Set down every line of the data exactly, skipping the pictures.

▶ [Data shown]:
Segment Open

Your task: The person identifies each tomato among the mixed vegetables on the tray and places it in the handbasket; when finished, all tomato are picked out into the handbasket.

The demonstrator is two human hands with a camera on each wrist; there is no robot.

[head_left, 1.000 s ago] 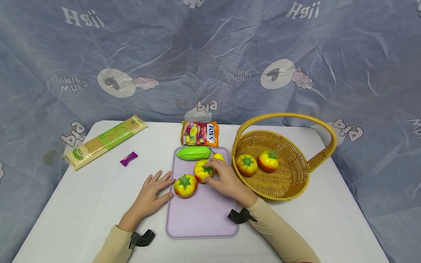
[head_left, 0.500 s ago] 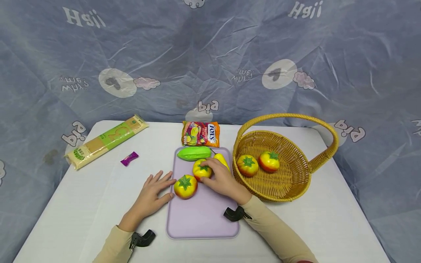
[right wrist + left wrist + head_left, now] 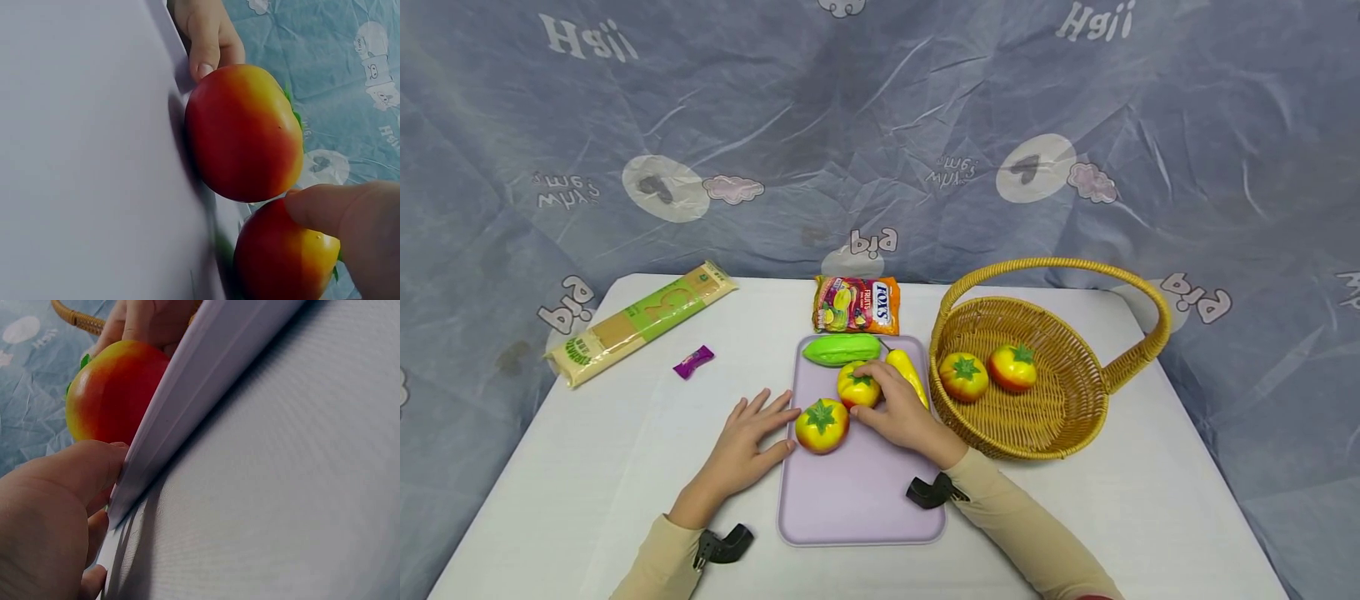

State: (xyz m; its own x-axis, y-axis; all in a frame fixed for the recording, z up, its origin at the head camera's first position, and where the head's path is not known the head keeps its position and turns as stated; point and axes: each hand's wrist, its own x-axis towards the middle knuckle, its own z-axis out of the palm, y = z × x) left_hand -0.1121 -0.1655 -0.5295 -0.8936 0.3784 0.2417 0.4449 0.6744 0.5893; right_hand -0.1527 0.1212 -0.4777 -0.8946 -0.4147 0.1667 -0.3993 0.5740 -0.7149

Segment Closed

▶ [Output for this task]:
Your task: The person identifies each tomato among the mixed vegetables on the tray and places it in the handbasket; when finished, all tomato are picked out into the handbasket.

The demonstrator is two human hands with a camera on each wrist; there is no robot.

[head_left, 1.000 s ago] 
[head_left, 0.500 s ago] 
[right wrist + left wrist + head_left, now] 

State: (xyz m; its own x-axis, y-axis; all in a frame fixed for the recording, z up, its origin at the head camera's first position, and where the head's path is not known the head keeps its position and turns as stated; point and axes: each hand's wrist, its own x-axis towards the middle knuckle, its own z-axis out of the palm, y = z × x) left_hand -0.1121 -0.1655 -0.5295 -0.8936 0.3784 0.2417 0.4449 0.6744 0.5893; right_hand -0.1527 0.1212 -0.4777 -0.8946 -0.4147 0.1667 -0.3993 0.5740 -0.7149

The exercise output is complete.